▶ Directions for this task
Find and return every line of the data that contains the word "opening".

▶ Information supplied
[Start of section]

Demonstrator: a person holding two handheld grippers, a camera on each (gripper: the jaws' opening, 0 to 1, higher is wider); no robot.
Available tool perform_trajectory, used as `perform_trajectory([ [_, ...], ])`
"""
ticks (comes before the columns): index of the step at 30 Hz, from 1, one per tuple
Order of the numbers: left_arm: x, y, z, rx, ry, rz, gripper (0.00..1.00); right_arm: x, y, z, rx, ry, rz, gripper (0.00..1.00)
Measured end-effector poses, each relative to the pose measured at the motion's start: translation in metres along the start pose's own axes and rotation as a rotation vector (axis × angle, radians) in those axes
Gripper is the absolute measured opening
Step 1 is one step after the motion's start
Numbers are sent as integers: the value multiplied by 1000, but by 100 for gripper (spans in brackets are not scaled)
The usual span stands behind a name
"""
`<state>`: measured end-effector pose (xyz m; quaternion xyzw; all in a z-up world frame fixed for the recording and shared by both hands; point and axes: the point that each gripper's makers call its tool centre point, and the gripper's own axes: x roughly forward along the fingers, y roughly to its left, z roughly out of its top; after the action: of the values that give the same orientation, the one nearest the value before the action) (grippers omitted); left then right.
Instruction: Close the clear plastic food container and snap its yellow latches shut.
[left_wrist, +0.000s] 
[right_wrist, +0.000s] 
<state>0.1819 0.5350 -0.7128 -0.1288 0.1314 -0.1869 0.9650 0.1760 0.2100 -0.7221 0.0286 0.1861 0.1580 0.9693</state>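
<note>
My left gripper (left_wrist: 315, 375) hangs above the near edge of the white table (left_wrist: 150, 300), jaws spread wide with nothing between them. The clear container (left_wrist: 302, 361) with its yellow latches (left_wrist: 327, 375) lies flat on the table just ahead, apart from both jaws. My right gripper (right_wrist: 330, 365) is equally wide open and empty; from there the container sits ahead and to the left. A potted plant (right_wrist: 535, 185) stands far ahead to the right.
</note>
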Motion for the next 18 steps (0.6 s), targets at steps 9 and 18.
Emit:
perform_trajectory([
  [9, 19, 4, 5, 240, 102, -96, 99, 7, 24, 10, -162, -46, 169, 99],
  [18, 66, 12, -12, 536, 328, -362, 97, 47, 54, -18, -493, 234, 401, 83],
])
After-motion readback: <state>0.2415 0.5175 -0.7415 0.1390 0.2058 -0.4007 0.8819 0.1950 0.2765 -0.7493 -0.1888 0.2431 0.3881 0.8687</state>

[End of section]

▶ Output
Demonstrator: a person holding two handheld grippers, a camera on each (gripper: the jaws' opening, 0 to 1, higher is wider); no robot.
Gripper is the absolute measured opening

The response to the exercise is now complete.